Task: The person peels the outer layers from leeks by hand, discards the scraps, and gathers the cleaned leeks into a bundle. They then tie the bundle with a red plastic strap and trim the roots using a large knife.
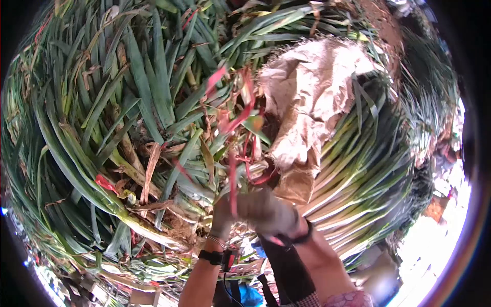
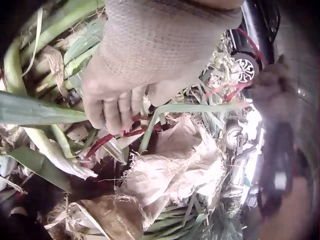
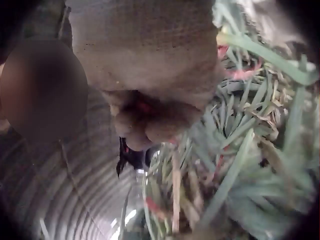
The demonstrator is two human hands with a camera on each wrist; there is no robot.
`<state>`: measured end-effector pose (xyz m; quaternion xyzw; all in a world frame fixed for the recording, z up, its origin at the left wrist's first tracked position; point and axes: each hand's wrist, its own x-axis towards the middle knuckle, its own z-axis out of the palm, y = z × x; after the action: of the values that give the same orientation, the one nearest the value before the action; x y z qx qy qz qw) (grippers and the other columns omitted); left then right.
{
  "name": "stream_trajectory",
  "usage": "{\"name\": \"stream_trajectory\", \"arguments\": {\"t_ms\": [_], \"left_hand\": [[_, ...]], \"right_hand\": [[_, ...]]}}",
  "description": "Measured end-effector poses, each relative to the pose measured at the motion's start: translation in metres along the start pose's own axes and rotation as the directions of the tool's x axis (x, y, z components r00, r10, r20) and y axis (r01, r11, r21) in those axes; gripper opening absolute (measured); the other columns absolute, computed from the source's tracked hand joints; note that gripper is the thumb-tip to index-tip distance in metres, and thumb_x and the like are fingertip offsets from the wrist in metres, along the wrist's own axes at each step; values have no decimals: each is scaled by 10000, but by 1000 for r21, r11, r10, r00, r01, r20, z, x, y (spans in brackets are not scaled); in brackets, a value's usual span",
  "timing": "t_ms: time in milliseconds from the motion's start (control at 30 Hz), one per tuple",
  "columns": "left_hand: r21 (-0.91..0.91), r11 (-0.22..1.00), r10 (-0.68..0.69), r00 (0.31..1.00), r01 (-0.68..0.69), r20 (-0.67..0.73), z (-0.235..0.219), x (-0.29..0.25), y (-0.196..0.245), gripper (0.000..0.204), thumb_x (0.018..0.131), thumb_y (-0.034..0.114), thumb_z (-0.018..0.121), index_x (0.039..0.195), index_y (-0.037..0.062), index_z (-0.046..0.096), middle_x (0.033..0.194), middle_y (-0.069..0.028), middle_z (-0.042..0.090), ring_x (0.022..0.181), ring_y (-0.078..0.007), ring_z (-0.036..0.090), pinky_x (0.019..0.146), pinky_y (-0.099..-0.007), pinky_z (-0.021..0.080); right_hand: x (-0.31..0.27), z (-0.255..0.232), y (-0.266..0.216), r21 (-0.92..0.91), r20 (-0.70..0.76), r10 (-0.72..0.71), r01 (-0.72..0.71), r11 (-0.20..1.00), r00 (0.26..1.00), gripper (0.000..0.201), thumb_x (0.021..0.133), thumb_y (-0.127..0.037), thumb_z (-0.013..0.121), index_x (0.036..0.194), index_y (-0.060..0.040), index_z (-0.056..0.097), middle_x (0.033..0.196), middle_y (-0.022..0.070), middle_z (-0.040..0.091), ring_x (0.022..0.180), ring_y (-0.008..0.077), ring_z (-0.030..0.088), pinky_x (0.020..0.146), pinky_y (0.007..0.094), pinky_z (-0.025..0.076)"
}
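Both hands wear greyish fabric gloves and are close together at the lower middle of the head view. The left hand (image 1: 223, 217) has its fingers bent over a red strip (image 2: 102, 144), which shows at its fingertips in the left wrist view. Beside it, the right hand (image 1: 271, 212) is curled, with a bit of red inside its fingers (image 3: 132, 125) in the right wrist view. More red strip (image 1: 232, 179), blurred, rises from the hands over the leeks or large green onions (image 1: 148, 77). A wrinkled tan sack cloth (image 1: 312, 87) lies just beyond the right hand.
Long green stalks with pale lower ends (image 1: 353, 189) lie in a row at the right, partly under the cloth. Dry leaves (image 1: 150, 171) and a red scrap (image 1: 105, 183) are scattered on the left heap. A vehicle wheel (image 2: 245, 69) stands past the pile.
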<state>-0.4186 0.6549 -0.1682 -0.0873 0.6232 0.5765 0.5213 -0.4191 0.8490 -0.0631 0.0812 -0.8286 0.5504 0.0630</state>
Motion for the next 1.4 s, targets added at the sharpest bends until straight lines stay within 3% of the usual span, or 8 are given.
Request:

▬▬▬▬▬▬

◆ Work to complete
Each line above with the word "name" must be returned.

◆ Task answer
  "name": "stream_trajectory",
  "usage": "{\"name\": \"stream_trajectory\", \"arguments\": {\"t_ms\": [_], \"left_hand\": [[_, ...]], \"right_hand\": [[_, ...]]}}",

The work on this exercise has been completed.